Insufficient masking of irrelevant pixels may lead to poor estimation of vegetation diversity: interfaces between vegetation non-vegetated regions (soil, artificial surface, water) will show very high local spectral heterogeneity.
This will most probably lead to high spectral diversity, unrelated to species diversity.

spectral transformation

Standardized Principal Component Analysis (SPCA) can be applied on Sentinel-2 images with the code below.

First, the mask produced with preprocS2 during the previous step is refined using a combination of radiometric filters.

  • NDVI filtering: allows filtering to eliminate non-vegetated pixels. Nothing fancy so you may need to deal with mixed pixels. NDVI_Thresh defines the minimum NDVI value to be kept. By default, the NDVI is computed based on the NIR spectral band closest to 835 nm, and the RED spectral band closest to 670 nm.

  • NIR filtering: allows filtering of shadows and pixels with very low signal. NIR_Thresh defines the minimum NIR value to be kept. By default, the NIR spectral band closest to 835 nm is used.

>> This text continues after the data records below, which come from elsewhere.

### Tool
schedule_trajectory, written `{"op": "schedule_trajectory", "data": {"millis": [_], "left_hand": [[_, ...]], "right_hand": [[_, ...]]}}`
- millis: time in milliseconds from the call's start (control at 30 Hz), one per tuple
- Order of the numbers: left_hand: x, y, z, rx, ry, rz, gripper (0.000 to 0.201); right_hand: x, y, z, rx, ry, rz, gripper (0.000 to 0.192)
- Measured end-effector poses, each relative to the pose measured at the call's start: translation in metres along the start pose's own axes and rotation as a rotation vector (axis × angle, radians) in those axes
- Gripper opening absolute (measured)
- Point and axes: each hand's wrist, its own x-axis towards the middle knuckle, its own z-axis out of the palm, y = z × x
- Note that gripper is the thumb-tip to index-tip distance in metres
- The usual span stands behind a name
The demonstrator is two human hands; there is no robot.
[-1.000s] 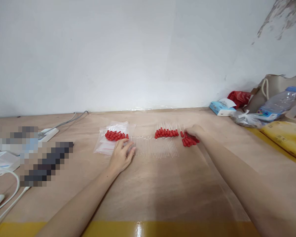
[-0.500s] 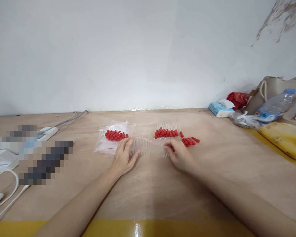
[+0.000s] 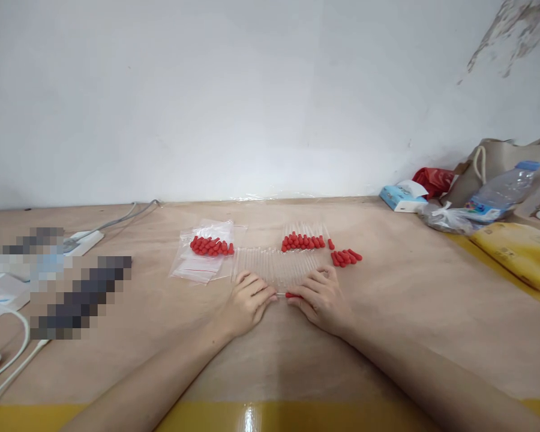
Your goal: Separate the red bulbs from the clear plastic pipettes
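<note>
My left hand [image 3: 247, 301] and my right hand [image 3: 320, 297] meet at the near edge of a row of clear glass tubes [image 3: 274, 264] lying on the brown table [image 3: 270, 354]. The right fingers pinch a small red rubber cap [image 3: 291, 294]. The left fingers pinch a thin clear tube [image 3: 279, 293] whose end points at that cap. Behind the row lie several tubes fitted with red caps [image 3: 303, 242]. A loose pile of red caps [image 3: 345, 257] sits to their right. A clear zip bag [image 3: 203, 257] holding more red caps lies at the left.
A white power strip [image 3: 84, 242] with grey cables lies at the far left, beside blurred items. At the right stand a tissue pack [image 3: 401, 197], a red bag [image 3: 435, 179], a plastic bottle [image 3: 504, 189], a beige tote [image 3: 499, 157] and a yellow packet [image 3: 517, 252]. A white wall runs behind.
My right hand left the loose red caps and came back toward me holding one cap. My left hand moved right from the zip bag, and both hands now meet in front of the tube row.
</note>
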Motion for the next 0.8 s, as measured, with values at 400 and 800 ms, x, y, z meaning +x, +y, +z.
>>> {"op": "schedule_trajectory", "data": {"millis": [400, 800], "left_hand": [[-0.019, -0.03, -0.014, 0.041, 0.202, -0.239, 0.016], [-0.01, -0.066, -0.001, 0.106, 0.258, -0.361, 0.037]], "right_hand": [[-0.013, 0.026, -0.012, 0.019, 0.129, 0.175, 0.01], [-0.015, 0.108, -0.049, 0.193, 0.408, 0.884, 0.035]]}}
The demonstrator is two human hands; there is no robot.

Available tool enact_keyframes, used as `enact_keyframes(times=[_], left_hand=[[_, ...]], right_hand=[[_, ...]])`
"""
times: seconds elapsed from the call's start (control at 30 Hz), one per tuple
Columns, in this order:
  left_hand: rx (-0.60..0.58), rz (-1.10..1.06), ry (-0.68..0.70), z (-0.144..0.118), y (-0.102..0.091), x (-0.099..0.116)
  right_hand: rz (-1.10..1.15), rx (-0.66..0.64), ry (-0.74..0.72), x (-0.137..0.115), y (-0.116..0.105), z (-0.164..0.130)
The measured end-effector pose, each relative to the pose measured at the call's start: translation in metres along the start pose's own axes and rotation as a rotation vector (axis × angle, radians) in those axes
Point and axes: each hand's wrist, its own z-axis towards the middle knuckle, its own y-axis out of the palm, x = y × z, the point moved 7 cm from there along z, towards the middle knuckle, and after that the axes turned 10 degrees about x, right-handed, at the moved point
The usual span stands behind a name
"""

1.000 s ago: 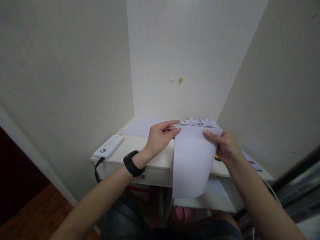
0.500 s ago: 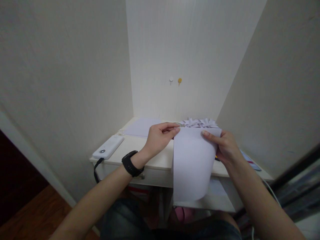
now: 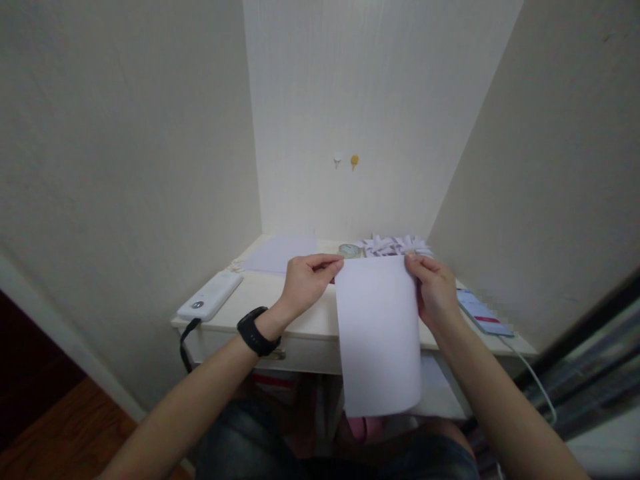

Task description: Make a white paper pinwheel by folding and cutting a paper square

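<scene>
I hold a white sheet of paper [image 3: 379,333] upright over the front edge of a small cream table [image 3: 300,327]. My left hand [image 3: 305,283], with a black watch on its wrist, pinches the sheet's top left corner. My right hand [image 3: 434,288] pinches the top right corner. The sheet hangs down past the table edge toward my lap, its lower end curling. Just behind the sheet lies a pile of folded white paper pieces [image 3: 395,245].
A flat white sheet [image 3: 280,253] lies at the table's back left. A white power bank [image 3: 210,297] with a black cable sits at the left edge. A phone [image 3: 483,315] on a white cable lies at the right. A small round object [image 3: 349,250] rests near the pile. Walls close in on three sides.
Both hands shifted a little left and drew the top corners closer together; the sheet now hangs straighter and lower. The phone at the right has come into view.
</scene>
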Motion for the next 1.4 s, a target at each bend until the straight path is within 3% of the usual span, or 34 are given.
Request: enact_keyframes(times=[0.1, 0.2, 0.4, 0.73, 0.9, 1.17, 1.4], left_hand=[[-0.001, 0.011, -0.031, -0.003, 0.0, -0.007], [0.013, 0.013, -0.056, -0.005, -0.001, -0.014], [0.063, -0.006, -0.131, 0.001, -0.006, -0.03], [0.01, -0.152, -0.342, 0.004, -0.006, -0.065], [0.012, -0.174, -0.372, 0.007, -0.008, -0.078], [0.062, -0.135, -0.408, 0.022, -0.014, -0.107], [0.05, -0.135, -0.479, 0.028, -0.011, -0.122]], right_hand=[[-0.004, 0.053, -0.05, 0.004, -0.003, 0.001], [-0.01, 0.083, 0.003, 0.015, -0.006, 0.002], [-0.158, -0.071, 0.197, 0.043, 0.002, -0.005], [-0.146, -0.077, 0.25, 0.062, 0.004, 0.014], [-0.199, -0.082, 0.238, 0.073, 0.006, 0.016], [-0.329, -0.222, 0.465, 0.113, 0.004, 0.013], [-0.322, -0.243, 0.465, 0.135, 0.003, 0.024]])
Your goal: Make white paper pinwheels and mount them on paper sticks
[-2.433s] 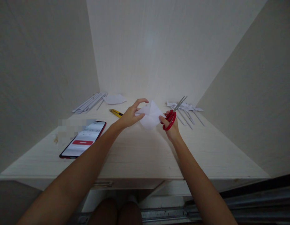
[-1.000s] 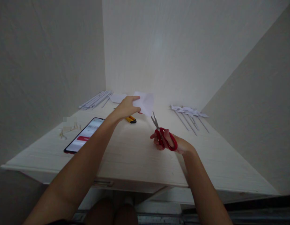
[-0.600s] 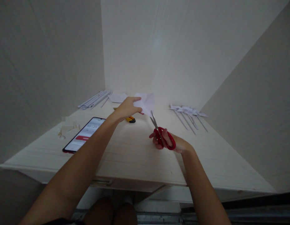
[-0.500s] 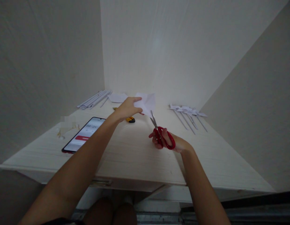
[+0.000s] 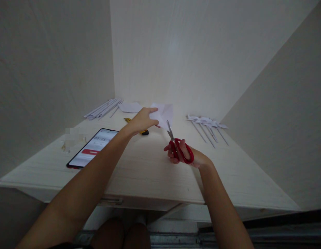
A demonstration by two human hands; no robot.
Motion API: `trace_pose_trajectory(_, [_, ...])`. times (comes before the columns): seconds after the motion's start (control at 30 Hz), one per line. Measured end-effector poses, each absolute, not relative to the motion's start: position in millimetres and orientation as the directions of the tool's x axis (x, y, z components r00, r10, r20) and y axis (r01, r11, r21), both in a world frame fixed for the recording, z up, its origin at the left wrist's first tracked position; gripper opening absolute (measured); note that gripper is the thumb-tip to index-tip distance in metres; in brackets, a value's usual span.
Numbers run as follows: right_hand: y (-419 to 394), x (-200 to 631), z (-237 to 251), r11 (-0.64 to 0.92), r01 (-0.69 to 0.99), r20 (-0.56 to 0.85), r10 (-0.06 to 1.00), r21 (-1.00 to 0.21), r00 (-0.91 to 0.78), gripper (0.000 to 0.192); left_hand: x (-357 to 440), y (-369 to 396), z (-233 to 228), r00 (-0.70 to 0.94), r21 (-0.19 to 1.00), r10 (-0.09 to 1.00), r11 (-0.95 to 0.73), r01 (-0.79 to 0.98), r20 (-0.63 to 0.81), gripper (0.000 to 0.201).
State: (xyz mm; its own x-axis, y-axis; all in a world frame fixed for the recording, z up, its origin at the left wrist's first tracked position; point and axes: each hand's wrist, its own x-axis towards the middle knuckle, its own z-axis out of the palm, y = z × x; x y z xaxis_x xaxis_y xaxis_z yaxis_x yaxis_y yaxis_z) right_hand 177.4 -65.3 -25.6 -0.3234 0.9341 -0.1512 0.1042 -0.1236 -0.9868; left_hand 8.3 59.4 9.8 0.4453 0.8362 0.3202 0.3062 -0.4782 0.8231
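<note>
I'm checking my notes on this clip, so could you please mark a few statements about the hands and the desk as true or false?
1. The right hand holds red-handled scissors. True.
2. The left hand holds a folded white paper off the desk. True.
3. The scissor blades point away from the paper. False: their tips meet the paper's lower edge.
4. The phone lies to the right of both hands. False: it lies left of them, screen lit.
5. A yellow utility knife lies on the desk beside the left hand. True.
6. The finished paper pinwheels are stacked on the phone. False: they lie at the desk's far right.
</note>
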Motion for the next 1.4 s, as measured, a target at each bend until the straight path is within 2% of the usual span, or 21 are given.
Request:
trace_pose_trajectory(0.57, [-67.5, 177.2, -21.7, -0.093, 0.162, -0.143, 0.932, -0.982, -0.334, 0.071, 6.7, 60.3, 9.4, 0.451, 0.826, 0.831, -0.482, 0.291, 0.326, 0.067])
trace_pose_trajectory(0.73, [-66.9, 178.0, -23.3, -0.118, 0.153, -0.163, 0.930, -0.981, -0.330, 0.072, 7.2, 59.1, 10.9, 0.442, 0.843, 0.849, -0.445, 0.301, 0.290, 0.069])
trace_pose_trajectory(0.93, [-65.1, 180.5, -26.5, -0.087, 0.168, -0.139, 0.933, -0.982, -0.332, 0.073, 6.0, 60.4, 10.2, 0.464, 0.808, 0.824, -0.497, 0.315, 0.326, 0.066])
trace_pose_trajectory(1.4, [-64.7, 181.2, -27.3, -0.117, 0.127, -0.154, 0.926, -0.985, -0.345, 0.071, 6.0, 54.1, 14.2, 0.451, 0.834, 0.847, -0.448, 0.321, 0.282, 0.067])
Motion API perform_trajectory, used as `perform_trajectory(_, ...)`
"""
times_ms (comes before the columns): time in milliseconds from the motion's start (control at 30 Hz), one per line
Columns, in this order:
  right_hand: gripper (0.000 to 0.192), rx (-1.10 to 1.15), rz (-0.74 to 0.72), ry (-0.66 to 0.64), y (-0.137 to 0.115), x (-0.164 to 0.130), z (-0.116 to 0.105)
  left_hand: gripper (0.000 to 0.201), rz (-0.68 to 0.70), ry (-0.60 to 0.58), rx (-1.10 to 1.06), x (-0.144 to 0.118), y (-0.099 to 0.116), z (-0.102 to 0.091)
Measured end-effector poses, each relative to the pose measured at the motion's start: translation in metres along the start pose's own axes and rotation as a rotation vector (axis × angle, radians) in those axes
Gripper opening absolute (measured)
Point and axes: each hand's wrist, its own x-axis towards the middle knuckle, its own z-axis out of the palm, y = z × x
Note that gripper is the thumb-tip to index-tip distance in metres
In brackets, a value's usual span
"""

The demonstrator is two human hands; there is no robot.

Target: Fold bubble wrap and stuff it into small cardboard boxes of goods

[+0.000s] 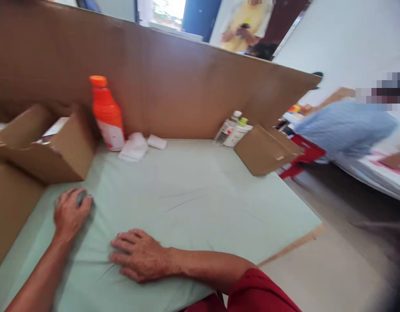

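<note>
My left hand (71,211) rests palm down on the pale green table cover (200,216), thumb apart from the fingers, just in front of a cardboard box (70,156). Nothing shows in it. Lower and further right, my right hand (140,255) lies flat on the same cover with its fingers stretched out to the left. A thin dark line (105,272) runs on the cover by its fingertips. Longer dark lines (187,202) mark the middle of the cover.
An orange bottle (108,115), folded white tissue (134,147) and a small white block (157,142) stand along the cardboard wall (174,82). Further right are a clear bottle (227,128), a white tube (238,134) and a tilted cardboard box (268,149). Other people are beyond.
</note>
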Motion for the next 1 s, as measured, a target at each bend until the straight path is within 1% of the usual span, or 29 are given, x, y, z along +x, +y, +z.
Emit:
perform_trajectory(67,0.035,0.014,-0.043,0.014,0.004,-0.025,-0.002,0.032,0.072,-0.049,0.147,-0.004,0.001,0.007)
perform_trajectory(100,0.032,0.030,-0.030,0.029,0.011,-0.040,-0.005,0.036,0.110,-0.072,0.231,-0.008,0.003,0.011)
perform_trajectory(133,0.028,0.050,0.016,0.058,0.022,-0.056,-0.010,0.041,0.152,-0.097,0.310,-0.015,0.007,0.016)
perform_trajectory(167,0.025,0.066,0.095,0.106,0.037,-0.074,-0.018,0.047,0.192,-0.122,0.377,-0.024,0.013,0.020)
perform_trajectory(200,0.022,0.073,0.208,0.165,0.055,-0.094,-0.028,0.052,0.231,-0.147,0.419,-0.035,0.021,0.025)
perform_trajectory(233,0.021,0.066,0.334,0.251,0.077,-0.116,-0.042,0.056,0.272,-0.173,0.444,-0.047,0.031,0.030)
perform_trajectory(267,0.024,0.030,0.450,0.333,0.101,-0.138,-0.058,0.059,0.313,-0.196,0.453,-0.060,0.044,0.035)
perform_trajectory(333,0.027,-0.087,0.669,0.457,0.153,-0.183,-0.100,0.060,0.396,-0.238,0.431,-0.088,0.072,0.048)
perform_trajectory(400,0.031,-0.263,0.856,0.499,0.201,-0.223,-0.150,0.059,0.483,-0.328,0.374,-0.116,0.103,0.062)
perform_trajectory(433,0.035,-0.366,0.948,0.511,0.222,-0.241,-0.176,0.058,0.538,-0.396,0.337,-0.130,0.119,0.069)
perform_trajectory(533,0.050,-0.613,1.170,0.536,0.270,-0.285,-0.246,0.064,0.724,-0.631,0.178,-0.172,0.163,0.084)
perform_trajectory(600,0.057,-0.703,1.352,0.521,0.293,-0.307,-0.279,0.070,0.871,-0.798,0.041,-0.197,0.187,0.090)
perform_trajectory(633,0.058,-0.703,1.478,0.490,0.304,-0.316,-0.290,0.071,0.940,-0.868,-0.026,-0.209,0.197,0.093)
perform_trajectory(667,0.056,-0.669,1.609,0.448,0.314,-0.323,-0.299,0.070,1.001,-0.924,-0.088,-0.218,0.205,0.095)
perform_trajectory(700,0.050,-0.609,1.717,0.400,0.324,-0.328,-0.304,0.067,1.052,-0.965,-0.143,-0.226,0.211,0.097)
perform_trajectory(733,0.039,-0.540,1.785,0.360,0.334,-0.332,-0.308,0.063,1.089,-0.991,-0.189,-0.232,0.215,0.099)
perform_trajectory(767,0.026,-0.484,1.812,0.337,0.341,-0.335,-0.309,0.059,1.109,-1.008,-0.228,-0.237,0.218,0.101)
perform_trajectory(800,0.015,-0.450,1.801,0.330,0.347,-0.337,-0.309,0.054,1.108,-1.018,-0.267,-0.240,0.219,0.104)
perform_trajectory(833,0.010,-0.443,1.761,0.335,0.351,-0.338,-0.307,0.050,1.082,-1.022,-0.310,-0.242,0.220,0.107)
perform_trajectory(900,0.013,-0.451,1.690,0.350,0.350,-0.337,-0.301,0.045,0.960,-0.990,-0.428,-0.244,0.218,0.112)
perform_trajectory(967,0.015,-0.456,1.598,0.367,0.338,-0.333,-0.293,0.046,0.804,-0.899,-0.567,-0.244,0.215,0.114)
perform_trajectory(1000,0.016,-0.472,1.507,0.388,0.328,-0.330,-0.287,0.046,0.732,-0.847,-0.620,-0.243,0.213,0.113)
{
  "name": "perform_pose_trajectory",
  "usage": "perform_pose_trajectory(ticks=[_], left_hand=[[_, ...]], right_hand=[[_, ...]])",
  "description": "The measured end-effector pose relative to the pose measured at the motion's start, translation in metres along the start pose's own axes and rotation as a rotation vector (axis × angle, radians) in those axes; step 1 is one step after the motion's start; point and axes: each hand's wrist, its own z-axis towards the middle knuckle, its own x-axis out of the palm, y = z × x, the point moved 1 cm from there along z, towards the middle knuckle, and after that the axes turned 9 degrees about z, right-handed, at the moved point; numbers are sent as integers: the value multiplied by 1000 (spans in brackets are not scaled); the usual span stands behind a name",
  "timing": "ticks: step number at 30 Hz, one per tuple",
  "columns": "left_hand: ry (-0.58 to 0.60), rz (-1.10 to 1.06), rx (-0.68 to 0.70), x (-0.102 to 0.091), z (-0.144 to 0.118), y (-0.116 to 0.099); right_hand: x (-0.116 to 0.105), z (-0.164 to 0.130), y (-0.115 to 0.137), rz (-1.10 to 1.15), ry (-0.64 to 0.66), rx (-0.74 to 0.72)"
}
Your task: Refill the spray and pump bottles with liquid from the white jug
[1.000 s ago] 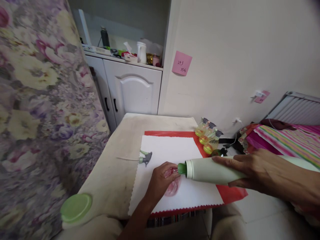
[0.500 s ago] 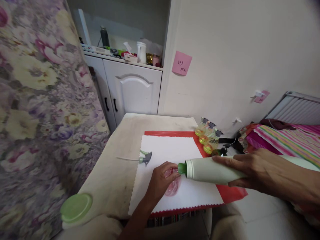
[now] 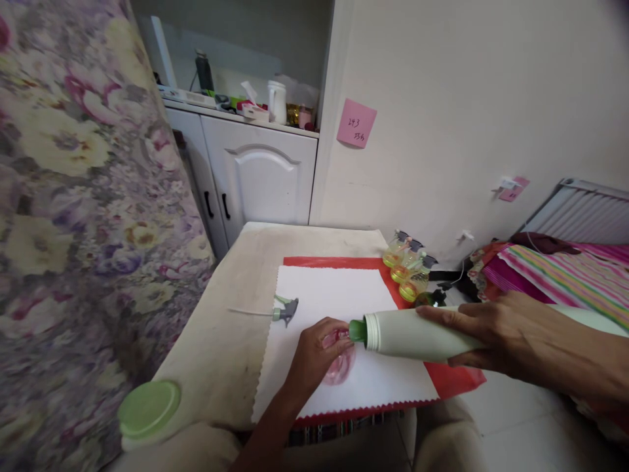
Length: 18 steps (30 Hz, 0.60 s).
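My right hand (image 3: 511,337) grips a large pale green bottle (image 3: 417,335), tipped on its side with its green spout (image 3: 357,331) pointing left. The spout meets the mouth of a small clear pink bottle (image 3: 340,366) that my left hand (image 3: 314,359) holds upright on a white cloth (image 3: 334,301). My left fingers cover most of the pink bottle's top. A grey-green spray head with a thin tube (image 3: 282,310) lies on the cloth's left edge, apart from both hands.
The white cloth lies over a red sheet (image 3: 457,381) on a beige table (image 3: 230,328). Three small yellow spray bottles (image 3: 410,265) stand at the table's far right corner. A green round lid (image 3: 148,410) sits near left. A floral curtain (image 3: 73,196) hangs left; a white cabinet (image 3: 260,177) stands behind.
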Motion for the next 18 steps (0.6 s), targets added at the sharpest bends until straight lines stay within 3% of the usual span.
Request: perform_pose_trajectory(ticks=[18], left_hand=[[4, 13, -18, 0, 0, -3]], right_hand=[[11, 1, -13, -50, -129, -134]])
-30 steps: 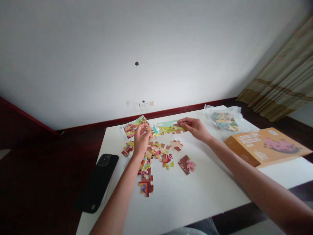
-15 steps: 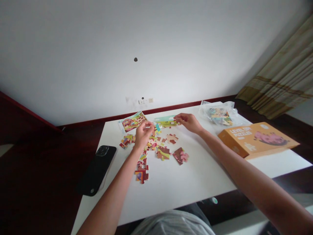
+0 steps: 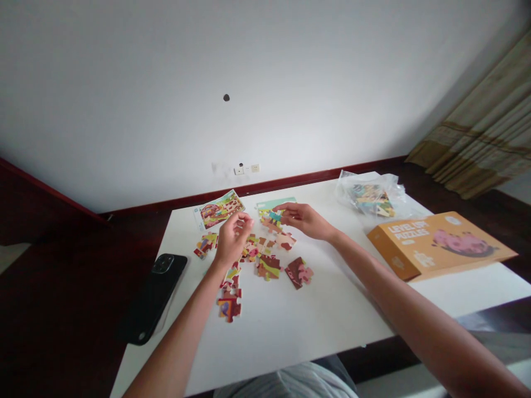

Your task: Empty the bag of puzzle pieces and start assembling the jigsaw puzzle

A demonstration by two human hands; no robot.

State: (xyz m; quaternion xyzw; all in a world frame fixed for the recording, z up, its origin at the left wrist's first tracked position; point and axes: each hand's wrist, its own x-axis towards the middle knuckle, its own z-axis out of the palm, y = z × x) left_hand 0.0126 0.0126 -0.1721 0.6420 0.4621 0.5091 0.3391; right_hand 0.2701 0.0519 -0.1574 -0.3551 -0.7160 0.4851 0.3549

  • BLUE filtering: allows filtering of clouds, based on the hypothesis that atmospheric scattering will lead to higher reflectance in the blue domain. Blue_Thresh defines the maximum Blue reflectance to be kept. By default, the Blue spectral band closest to 480 nm is used.

Normalization of reflectance data with Continuum Removal can be performed as additional pre-processing step. This is done by setting Continuum_Removal = T as input for perform_PCA.

Continuum Removal is available when working with reflectance data only. It requires information on the sensor spectral bands, defined by input_rast_wl. This procedure eliminates multiplicative effects on reflectance. It proved to be relatively efficient in decreasing the effect of changes in illumination within individual tree crowns, when using high spatial resolution imaging spectroscopy over tropical forests.

Continuum Removal is recommended when processing high spatial resolution (spatial resolution \leq 10 m) multi and hyperspectral data.

library(biodivMapR)
output_dir <- './03_RESULTS/amazon'
dir.create(path = output_dir, showWarnings = F, recursive = T)
# 1- define spectral bands corresponding to the sensor. 
# central wavelength of S2 spectral bands can be loaded from biodivMapR data
hdr_path <- system.file('extdata', 'HDR', 'SENTINEL_2.hdr', 
                        package = 'biodivMapR')
sensor_bands <- read_envi_header(HDRpath = hdr_path)$wavelength

# 2- define spectral transformation: select between 'PCA' and 'SPCA'
spectral_transformation <- 'SPCA'

# 3- define path for output directory
output_dir_PCA <- file.path(output_dir, spectral_transformation)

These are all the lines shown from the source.